От вина он тоже долго отворачивается, хотя ещё в разговоре на стрижке, рассказывая, откуда
родом, обмолвился, что любит вино. Взяв, наконец, белый пластмассовый стаканчик, которым
закрывают горлышко бутылки (другой посуды нет), опрокидывает в рот, налитый в него глоток вина,
держит и, слегка зажмурившись, пропускает внутрь.
– А в общем-то, ничего, – заключает он.
– А по-моему, здоорово, – говорит Роман специально немного не о том, – посмотри, какая
погодка сегодня…
Хотя вина немного и оно очень слабое, но после работы навымот лёгкий хмель даёт
блаженство. Нескольких пробок вина хватает для того, чтобы язык Штефана развязался ещё на
один узелок.
– Вон видишь гору, которую у вас почему-то называют сопкой, – говорит он, – так у нас на этом
расстоянии стояло бы уже четыре села. У нас, если ехать по дороге, то сёла между собой
разделяются только указателями.
– А у нас простор, – с гордостью говорит Роман. – До райцентра сто километров, а по дороге
всего три села, да и то мелких.
– А я хочу построить собственный дом. У меня уже есть на книжке девять тысяч, но у нас дома
дорогие. Надо ещё подзаработать. Так что эта стрижка как раз кстати.
В его рассказах всюду несвязность и нелогичность. Во-первых, если у тебя уже есть билет до
дома, то зачем сходить с поезда и терять его, даже если тебя обворовали? Не лучше ли как-то
375
тянуть до места, может быть, даже продавая вещи? С другой стороны, если у тебя на книжке
сумма, на которую можно купить целую «Волгу», то почему телеграммой не попросить денег у кого-
нибудь из друзей, а приехав, вернуть долг? Почему бы не попросить денег у того же хабаровского
брата, от которого ты едешь? «Что-то в твоих баснях не то, – думает Роман. – Но это дело твоё.
Нравиться жить, сочиняя сказки о себе – так и живи».
– Ты женат? – спрашивает он.
– Был, да разошёлся. У моей жены была какая-то дикая ревность: на работе задержаться
нельзя, одному в кино и в магазин сходить нельзя, говорить с женщинами и смотреть на кого-
нибудь тоже нельзя…
– Надо же, – невольно усмехнувшись, говорит Роман, – обычно такими ревнивыми бывают
мужики. Из-за того и разошлись?
– Нет, не из-за этого.
– А из-за чего?
– Да изменяла она мне…
– Как!? – восклицает Роман. – Ревновала и изменяла?

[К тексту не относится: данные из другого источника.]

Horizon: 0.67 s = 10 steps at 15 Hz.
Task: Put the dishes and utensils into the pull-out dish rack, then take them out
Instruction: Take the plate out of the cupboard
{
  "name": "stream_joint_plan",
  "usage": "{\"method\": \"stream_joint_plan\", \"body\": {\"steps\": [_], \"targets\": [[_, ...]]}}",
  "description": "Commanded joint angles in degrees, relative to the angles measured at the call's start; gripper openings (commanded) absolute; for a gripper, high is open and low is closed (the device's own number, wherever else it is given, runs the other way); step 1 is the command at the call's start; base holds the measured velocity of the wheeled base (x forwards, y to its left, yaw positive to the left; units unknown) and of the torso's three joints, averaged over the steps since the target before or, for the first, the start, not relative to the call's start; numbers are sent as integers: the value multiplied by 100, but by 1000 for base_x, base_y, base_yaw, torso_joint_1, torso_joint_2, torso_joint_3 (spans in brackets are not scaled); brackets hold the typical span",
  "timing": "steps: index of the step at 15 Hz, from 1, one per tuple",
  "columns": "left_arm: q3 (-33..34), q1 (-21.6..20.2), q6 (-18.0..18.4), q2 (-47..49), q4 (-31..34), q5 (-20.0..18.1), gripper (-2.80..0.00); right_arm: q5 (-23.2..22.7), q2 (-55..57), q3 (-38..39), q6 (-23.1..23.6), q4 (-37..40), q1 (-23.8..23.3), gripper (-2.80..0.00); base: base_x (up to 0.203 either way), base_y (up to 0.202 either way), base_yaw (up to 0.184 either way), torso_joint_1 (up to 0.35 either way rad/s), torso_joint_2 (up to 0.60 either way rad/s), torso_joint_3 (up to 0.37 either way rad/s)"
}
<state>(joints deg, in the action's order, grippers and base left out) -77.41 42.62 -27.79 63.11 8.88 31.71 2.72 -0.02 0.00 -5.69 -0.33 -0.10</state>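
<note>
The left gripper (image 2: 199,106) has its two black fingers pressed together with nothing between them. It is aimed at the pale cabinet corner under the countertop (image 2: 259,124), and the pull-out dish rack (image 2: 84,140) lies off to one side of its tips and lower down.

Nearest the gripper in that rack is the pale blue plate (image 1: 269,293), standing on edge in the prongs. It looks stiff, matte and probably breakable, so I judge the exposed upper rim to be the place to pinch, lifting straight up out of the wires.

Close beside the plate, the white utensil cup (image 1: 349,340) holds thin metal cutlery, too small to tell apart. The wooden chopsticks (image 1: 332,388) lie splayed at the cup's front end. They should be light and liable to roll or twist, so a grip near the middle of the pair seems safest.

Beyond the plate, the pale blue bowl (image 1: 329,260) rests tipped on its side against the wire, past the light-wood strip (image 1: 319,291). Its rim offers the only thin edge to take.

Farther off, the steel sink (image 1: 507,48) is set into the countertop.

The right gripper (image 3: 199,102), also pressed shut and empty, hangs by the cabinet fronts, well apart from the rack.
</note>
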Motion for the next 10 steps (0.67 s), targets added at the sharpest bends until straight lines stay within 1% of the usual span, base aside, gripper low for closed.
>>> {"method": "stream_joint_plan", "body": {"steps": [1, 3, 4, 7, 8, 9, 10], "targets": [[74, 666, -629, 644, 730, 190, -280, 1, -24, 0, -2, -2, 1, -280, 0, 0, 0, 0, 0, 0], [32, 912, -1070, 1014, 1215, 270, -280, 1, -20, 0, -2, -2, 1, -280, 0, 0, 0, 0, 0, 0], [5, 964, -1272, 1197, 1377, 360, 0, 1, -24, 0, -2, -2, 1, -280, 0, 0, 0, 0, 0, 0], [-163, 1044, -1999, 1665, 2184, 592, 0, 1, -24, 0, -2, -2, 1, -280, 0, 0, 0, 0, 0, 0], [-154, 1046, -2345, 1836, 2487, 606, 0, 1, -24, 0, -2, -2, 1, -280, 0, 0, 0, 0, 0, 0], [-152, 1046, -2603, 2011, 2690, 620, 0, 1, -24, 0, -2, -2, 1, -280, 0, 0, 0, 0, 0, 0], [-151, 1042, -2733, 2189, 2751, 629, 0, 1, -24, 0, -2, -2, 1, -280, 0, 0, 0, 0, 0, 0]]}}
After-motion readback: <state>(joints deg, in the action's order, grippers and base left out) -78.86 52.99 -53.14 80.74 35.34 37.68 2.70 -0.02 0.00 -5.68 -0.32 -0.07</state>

– В том-то и дело… Такие вот две причины для развода. Многое мне пришлось через неё
пережить. Видишь, у меня отметина между глаз? Всё из-за неё. Я застукал её в машине с одним
мужиком, они там любовью занимались. Подошёл, увидел и постучал в окно. Мужик вышел. Ну,
спокойно так. Правда, совсем без трусов. Неприлично так… Я к нему и не имел ничего. А он
неожиданно кастетом в переносицу. Представляешь без трусов, но с кастетом.